TORQUE Administrator's Manual - 2.6 Job Checkpoint and Restart
2.6 Job Checkpoint and Restart
While TORQUE has had a job checkpoint and restart capability
for many years, this was tied to machine specific features.
Now there is an architecture independent package available which
provides for process checkpoint and restart. The package is BLCR
and TORQUE now provides support for BLCR.
Introduction to BLCR
BLCR is a kernel level package. It must be downloaded and
installed from BLCR.
After building and making the package, it must be installed
into the kernel with commands as follows. These can be installed
into the file /etc/modules but all of the testing was done
with explict invocations of modprobe.
The BLCR system provides four command line utilities
cr_checkpoint, cr_info, cr_restart and cr_run.

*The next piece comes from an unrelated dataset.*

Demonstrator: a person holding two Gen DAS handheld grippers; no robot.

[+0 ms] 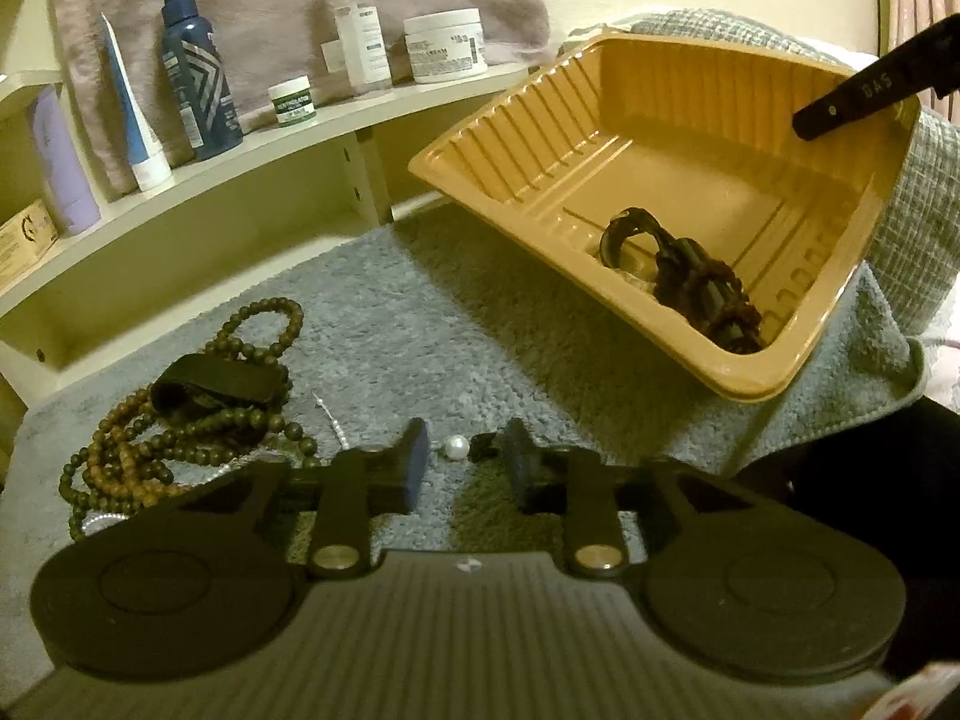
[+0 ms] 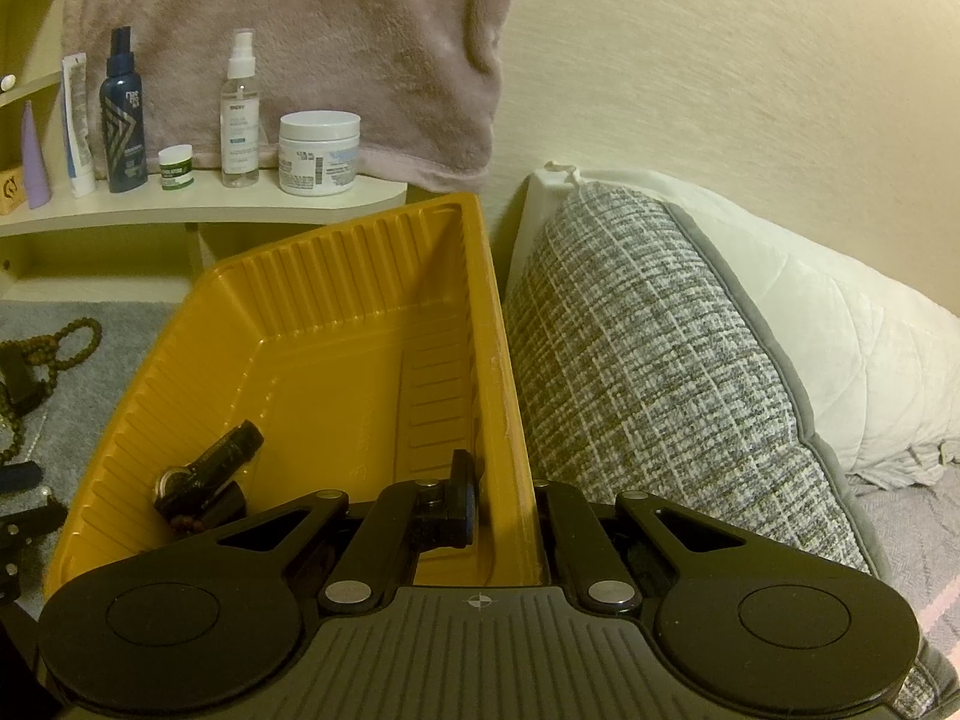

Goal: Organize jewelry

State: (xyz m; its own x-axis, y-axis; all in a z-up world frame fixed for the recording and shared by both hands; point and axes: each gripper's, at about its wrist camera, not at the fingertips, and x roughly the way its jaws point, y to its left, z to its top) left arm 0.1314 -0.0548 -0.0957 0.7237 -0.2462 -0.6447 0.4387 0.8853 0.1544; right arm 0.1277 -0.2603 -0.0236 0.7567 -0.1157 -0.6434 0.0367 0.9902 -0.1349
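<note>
A tan plastic tray (image 1: 750, 120) hangs tilted above the grey mat (image 1: 420, 312), with dark bracelets (image 1: 690, 282) lying in its low corner. My right gripper (image 2: 504, 498) is shut on the tray's right wall (image 2: 510, 420); one finger (image 2: 462, 498) is inside, the other hidden outside. The bracelets also show in the right wrist view (image 2: 204, 474). My left gripper (image 1: 465, 462) is open low over the mat, with a white pearl (image 1: 456, 447) between its fingertips. Brown bead necklaces (image 1: 180, 408) and a black strap (image 1: 216, 387) lie at the left.
A cream shelf (image 1: 288, 138) behind the mat holds bottles, tubes and jars, such as a blue bottle (image 1: 198, 72) and a white jar (image 1: 444, 45). A pink towel (image 2: 300, 30) hangs behind. A grey woven cushion (image 2: 660, 360) and a white pillow (image 2: 840, 330) lie at the right.
</note>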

Note that the support for BLCR is at the Beta stage and this
support must be enabled explicitly when configuring and building
TORQUE. BLCR support is available in the 2.3 and 2.4(trunk)

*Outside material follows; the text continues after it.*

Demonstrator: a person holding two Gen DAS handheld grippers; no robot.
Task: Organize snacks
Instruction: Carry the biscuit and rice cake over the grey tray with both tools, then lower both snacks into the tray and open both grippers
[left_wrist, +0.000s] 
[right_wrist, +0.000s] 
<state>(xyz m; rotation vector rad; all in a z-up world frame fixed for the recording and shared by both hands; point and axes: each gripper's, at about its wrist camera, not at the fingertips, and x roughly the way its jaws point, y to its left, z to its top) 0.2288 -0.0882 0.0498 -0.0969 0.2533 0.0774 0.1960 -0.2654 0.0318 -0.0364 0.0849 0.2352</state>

versions of Torque. The 2.4 version is documented below as
there were some command line syntax changes between 2.3 and 2.4.
Also the number of parameters to the checkpoint script changed
as well as the available configureable options in the mom config file.

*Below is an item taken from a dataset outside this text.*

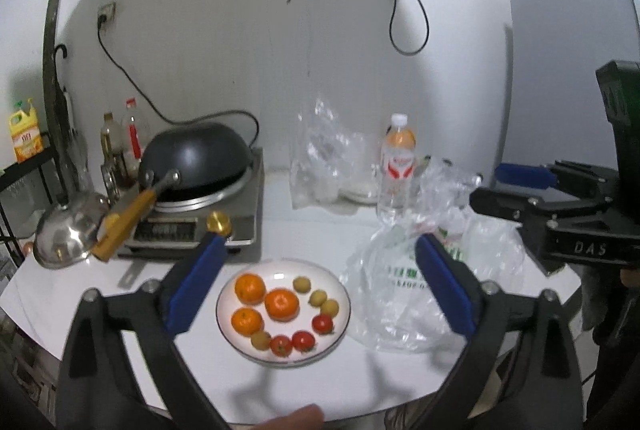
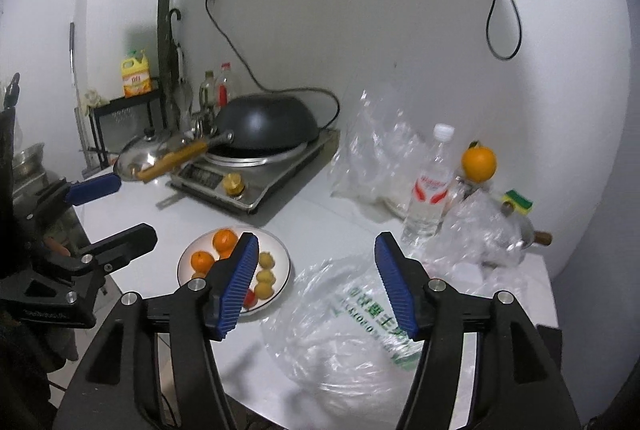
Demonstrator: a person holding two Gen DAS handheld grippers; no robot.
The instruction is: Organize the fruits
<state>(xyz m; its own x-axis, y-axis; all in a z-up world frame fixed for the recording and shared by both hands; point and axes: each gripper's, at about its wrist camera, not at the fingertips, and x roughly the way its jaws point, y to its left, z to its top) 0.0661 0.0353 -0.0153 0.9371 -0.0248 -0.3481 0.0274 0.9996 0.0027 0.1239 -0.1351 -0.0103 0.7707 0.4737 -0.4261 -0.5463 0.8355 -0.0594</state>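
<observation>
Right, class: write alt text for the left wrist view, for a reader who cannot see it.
An open left gripper hangs over a white plate holding three oranges, three small red tomatoes and four small yellow-green fruits. A crumpled clear plastic bag lies right of the plate; an upturned wok sits behind.

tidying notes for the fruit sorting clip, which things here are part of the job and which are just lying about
Part of the job:
- plate holding the fruit
- three oranges
- three red tomatoes
- four small yellowish fruits
- lone orange behind the bottle
- printed plastic bag, lying flat

Just lying about:
- wok on the cooktop
- steel lid
- water bottle
- sponge
</observation>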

The following shows the configure options used in
developing and testing the implementation of support for BLCR.
Configuration files and scripts
The pbs_mom config file located in /var/spool/torque/mom_priv must
be modified to identify the script names associated with invoking the
BLCR commands. The following variables should be used in the config
file when using BLCR checkpointing.
$checkpoint_interval - How often periodic job checkpoints will be taken (minutes).
$checkpoint_script - The name of the script file to execute to perform a job checkpoint.
$restart_script - The name of the script file to execute to perform a job restart.
$checkpoint_run_exe - The name of an executable program to be run when starting a checkpointable job (for BLCR, cr_run).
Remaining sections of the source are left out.